The evolution of a vertically propagating vortex pair in stratified
and sheared
environments is studied with a two-dimensional numerical model. We consider
a range
of Froude (Fr) and Richardson (Ri) numbers, and a limited
number of Reynolds
numbers (Re). We find that stratification causes the
formation of counter-sign vorticity
around each of the original vortices through baroclinic production. At
higher Fr,
this wake vorticity advects the primary vortices closer together, decreasing
their
separation distance and increasing their vertical propagation speed, as
predicted by
Crow (1974) and Scorer & Davenport (1970).

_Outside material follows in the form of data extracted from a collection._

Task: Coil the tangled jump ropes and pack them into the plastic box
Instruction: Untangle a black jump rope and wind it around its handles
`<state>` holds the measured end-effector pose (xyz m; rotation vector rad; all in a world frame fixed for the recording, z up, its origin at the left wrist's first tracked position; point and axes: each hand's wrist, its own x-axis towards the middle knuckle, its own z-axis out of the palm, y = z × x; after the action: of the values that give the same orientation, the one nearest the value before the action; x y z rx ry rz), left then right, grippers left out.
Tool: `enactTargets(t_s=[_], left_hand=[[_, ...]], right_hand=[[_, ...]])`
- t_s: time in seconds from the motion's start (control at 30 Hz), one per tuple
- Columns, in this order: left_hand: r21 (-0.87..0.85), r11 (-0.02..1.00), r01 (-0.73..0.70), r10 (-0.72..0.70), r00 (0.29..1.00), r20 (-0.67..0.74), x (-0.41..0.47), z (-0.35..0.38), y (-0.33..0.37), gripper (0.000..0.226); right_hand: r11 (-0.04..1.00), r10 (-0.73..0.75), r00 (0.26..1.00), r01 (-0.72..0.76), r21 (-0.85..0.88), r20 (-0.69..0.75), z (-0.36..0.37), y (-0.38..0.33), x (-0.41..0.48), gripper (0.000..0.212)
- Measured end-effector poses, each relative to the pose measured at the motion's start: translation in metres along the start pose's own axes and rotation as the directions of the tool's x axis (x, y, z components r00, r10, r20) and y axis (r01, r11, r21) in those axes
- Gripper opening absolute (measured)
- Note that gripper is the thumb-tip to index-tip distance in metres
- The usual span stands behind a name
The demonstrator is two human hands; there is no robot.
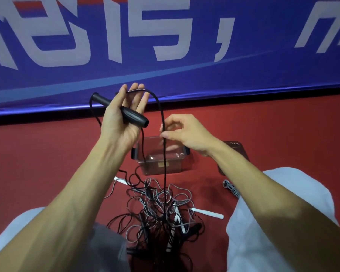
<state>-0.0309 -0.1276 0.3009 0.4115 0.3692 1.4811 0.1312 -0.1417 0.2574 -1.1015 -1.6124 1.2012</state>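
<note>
First coil barely begun: left hand (124,114) gripped a black handle (134,116), right hand (182,134) pinched its rope (162,112), plastic box (155,166) stood empty, tangle (155,209) lay unsorted.

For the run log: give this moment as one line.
left hand: holds handle, rope looped over fingers | right hand: pinches rope | box: open | pile: tangled
</note>
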Motion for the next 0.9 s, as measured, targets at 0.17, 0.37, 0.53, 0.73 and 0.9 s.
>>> enactTargets(t_s=[0.17, 0.37, 0.53, 0.73, 0.9], left_hand=[[0.193, 0.981, 0.032, -0.025, 0.999, -0.041, 0.006, -0.008, -0.007, 0.01], [0.772, 0.623, 0.13, -0.148, 0.988, -0.046, -0.006, -0.007, -0.031, 0.027], [0.895, 0.422, 0.144, -0.307, 0.952, -0.008, -0.021, -0.004, -0.036, 0.028], [0.908, 0.398, 0.131, -0.459, 0.885, 0.073, -0.023, -0.004, -0.034, 0.021], [0.952, 0.307, -0.012, -0.46, 0.874, 0.159, -0.02, -0.009, -0.031, 0.01]], right_hand=[[0.97, -0.098, 0.978, 0.135, 0.2, -0.185, -0.008, -0.015, -0.002, 0.015], [0.828, -0.118, 0.93, 0.286, 0.483, -0.349, -0.021, -0.026, -0.002, 0.013], [0.72, -0.065, 0.896, 0.347, 0.601, -0.44, -0.033, -0.028, 0.001, 0.013], [0.669, 0.059, 0.837, 0.371, 0.644, -0.544, -0.038, -0.018, 0.006, 0.012], [0.688, 0.211, 0.807, 0.278, 0.67, -0.552, -0.038, -0.006, 0.012, 0.016]])
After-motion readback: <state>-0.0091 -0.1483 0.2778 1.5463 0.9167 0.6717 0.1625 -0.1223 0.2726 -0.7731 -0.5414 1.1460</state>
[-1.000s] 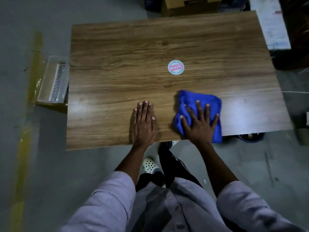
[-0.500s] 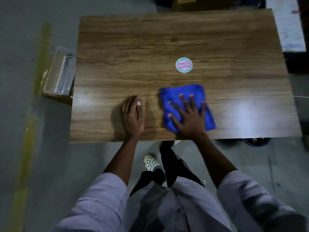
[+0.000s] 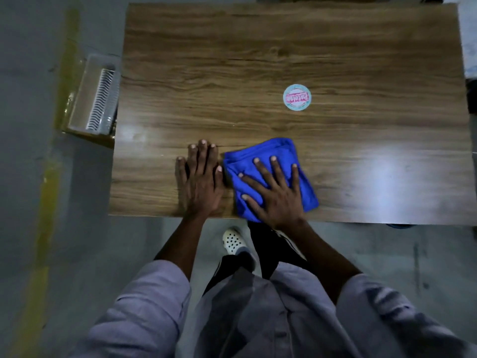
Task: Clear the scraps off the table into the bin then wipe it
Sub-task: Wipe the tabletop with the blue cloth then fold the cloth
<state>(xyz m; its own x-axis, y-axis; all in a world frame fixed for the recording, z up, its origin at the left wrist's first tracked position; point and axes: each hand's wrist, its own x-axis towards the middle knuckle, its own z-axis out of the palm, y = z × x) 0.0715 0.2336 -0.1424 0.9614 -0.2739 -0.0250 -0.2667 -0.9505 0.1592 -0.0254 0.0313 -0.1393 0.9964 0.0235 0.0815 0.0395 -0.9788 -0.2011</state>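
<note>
Blue cloth [image 3: 268, 153] lies folded near the bench's [image 3: 258, 60] front edge under the flat, spread right hand [image 3: 276, 195], the left hand [image 3: 201, 182] flat, fingers together, just beside it, a round sticker [image 3: 296, 97] farther back.

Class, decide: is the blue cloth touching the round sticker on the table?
Apart. The head view shows bare table between the blue cloth and the round sticker.

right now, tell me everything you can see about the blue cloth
The blue cloth is bright, soft-looking fabric folded into a rough square, with layered edges at its far side. It lies flat by the near edge of the table. The right hand presses on it with spread, straight fingers.
</note>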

For these higher values
of Fr, the
wake vorticity also participates in an instability of the primary vortex
pair, with
the direction of propagation of the pair oscillating about the vertical.
We term
this instability the vortex head instability to distinguish it from the
jet instabilities
to which the wake itself is also susceptible. At lower Fr, internal
gravity wave
radiation dominates, and the intensity and spatial coherence of each vortex
is rapidly
reduced.
When a mean horizontal flow having constant shear is present in an unstratified
fluid, we find that the vortices eventually rotate about one another with
the same
rotational sense as the background shear flow, as predicted in Lissaman
et al. (1973).
When stratification is also present, we find that the distribution of baroclinically
generated wake vorticity is asymmetric, which sometimes leads to the emergence
of
a solitary vortex with the same sign as the background shear vorticity
(depending on
the values of Fr, Ri, and Re). Our
limited survey of parameter space indicates that a
solitary vortex emerges more rapidly for smaller values of Ri,
smaller
values of Fr, and/or larger values of Re.